**TASK OBJECTIVE:**
The entries below hold a line with "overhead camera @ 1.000" and a line with "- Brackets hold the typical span". Return those lines and all that lie between them, exactly and only.
::: DATA EXCERPTS :::
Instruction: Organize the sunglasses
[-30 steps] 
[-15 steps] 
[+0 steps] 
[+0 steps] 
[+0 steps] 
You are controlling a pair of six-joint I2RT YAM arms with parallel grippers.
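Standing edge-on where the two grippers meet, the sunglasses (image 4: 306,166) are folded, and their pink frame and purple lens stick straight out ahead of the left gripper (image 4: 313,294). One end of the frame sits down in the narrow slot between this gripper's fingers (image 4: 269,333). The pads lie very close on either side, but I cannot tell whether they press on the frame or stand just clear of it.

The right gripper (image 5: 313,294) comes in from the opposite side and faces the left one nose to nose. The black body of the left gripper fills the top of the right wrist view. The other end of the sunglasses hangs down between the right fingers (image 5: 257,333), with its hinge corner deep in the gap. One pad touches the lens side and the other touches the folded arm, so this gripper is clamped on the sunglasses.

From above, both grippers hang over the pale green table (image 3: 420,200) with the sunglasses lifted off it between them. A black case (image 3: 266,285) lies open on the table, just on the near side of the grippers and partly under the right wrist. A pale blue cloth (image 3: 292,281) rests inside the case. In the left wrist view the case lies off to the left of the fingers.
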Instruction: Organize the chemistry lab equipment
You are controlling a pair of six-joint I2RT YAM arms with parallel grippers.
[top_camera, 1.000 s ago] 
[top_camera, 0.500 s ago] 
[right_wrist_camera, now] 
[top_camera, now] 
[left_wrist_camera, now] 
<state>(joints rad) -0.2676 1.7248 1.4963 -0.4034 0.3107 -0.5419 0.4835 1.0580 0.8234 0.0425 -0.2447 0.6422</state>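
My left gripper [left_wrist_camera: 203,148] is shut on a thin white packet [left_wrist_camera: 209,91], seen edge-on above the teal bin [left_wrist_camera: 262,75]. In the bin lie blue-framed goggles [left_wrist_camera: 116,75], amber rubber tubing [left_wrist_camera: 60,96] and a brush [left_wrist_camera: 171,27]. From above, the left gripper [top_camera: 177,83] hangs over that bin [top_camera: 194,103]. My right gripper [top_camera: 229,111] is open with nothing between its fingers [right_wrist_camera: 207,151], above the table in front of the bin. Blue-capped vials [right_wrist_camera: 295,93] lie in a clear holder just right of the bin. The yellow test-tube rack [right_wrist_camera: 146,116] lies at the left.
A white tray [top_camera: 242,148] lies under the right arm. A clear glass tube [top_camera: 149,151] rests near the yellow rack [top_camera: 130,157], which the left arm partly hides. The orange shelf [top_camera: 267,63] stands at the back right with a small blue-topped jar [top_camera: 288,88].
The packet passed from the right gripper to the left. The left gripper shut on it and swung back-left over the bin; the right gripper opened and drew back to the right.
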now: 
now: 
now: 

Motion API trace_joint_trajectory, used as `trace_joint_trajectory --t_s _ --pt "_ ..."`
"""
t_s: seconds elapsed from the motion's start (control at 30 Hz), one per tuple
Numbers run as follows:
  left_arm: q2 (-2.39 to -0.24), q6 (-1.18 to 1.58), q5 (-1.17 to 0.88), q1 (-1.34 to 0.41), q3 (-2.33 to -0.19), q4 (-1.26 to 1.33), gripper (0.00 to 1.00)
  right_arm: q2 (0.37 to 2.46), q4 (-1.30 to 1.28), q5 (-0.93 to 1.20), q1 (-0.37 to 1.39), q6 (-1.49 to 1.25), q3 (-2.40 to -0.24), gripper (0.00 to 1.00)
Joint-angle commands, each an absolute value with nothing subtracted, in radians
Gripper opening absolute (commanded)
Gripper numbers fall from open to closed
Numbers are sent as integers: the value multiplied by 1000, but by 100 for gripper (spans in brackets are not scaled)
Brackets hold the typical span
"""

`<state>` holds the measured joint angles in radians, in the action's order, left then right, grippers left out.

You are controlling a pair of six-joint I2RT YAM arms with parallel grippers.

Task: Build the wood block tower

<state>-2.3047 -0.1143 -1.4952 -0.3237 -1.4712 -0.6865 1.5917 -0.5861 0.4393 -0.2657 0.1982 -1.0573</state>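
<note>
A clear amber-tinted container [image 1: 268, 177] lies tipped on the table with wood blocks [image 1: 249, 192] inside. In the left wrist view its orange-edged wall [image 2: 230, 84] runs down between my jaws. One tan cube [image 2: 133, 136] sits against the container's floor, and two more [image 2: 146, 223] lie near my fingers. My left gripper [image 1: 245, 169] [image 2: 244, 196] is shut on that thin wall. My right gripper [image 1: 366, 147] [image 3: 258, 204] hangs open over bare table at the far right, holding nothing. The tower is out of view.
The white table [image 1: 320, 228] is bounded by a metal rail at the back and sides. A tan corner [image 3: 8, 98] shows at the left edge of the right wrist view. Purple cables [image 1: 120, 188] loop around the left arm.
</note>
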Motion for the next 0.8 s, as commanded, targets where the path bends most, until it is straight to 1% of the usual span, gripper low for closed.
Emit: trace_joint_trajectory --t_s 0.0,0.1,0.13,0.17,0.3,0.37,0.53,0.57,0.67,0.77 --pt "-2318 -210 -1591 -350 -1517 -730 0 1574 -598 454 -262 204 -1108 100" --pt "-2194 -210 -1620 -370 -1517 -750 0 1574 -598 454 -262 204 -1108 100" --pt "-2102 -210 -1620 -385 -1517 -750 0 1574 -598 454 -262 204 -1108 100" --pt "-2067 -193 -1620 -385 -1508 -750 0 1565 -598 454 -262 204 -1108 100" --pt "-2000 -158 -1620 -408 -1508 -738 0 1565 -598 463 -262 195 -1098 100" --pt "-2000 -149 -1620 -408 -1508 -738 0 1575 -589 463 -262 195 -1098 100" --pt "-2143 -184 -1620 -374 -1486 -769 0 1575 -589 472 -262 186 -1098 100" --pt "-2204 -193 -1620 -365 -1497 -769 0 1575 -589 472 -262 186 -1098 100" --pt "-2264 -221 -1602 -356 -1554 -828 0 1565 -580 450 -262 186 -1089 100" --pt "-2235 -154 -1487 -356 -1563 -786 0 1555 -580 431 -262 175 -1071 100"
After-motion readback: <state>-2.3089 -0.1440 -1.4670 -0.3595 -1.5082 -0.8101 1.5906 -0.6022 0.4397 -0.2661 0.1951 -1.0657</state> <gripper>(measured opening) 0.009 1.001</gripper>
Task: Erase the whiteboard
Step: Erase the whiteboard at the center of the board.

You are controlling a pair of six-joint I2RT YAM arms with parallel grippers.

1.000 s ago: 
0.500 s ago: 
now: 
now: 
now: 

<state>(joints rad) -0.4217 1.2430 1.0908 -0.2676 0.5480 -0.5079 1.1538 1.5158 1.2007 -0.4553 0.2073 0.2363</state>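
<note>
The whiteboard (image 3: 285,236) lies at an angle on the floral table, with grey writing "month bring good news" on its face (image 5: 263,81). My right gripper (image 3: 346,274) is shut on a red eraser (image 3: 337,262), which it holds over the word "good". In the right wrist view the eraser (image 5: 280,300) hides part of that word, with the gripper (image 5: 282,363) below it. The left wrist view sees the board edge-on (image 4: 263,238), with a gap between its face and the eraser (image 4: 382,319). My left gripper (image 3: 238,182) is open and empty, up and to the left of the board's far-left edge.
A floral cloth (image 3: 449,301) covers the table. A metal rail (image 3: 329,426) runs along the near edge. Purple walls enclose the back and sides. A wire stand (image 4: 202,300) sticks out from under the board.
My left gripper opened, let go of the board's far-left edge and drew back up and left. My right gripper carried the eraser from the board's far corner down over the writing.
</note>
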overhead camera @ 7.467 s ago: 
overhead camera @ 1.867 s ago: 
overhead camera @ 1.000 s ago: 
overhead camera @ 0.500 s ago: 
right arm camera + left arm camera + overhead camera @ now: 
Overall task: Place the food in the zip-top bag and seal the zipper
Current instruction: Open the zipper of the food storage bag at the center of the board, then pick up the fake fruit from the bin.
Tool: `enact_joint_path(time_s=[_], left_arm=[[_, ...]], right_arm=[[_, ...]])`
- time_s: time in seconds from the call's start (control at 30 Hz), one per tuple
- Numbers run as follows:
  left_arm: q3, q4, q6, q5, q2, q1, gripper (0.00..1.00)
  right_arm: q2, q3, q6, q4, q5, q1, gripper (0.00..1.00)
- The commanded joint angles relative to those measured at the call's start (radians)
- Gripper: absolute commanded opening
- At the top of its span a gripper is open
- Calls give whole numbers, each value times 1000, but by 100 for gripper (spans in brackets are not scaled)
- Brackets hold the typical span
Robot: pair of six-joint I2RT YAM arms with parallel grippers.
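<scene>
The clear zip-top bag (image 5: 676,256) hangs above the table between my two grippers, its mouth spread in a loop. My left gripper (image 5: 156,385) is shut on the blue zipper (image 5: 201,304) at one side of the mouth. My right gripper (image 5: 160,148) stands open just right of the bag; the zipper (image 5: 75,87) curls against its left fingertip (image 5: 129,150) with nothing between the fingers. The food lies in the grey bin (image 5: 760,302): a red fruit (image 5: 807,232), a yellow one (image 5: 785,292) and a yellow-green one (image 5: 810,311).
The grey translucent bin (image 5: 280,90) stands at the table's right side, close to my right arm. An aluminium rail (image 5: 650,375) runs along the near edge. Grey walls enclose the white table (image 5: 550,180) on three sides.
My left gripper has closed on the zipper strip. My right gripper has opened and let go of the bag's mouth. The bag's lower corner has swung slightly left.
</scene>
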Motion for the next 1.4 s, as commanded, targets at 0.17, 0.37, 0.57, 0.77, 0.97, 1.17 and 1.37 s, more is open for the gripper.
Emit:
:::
**WRITTEN REPLY:**
overhead camera @ 1.000 s ago: 
overhead camera @ 0.500 s ago: 
right arm camera + left arm camera + overhead camera @ now: 
Overall task: Place the food in the zip-top bag and seal the zipper
Current instruction: Open the zipper of the food storage bag at the center of the board, then pick up the fake fruit from the bin.
Tool: `enact_joint_path(time_s=[_], left_arm=[[_, ...]], right_arm=[[_, ...]])`
- time_s: time in seconds from the call's start (control at 30 Hz), one per tuple
- Numbers run as follows:
  left_arm: q3, q4, q6, q5, q2, q1, gripper (0.00..1.00)
  right_arm: q2, q3, q6, q4, q5, q1, gripper (0.00..1.00)
- The commanded joint angles relative to those measured at the call's start (radians)
- Gripper: absolute commanded opening
- At the top of its span a gripper is open
- Calls give whole numbers, each value times 1000, but by 100 for gripper (spans in brackets are not scaled)
- Brackets hold the typical span

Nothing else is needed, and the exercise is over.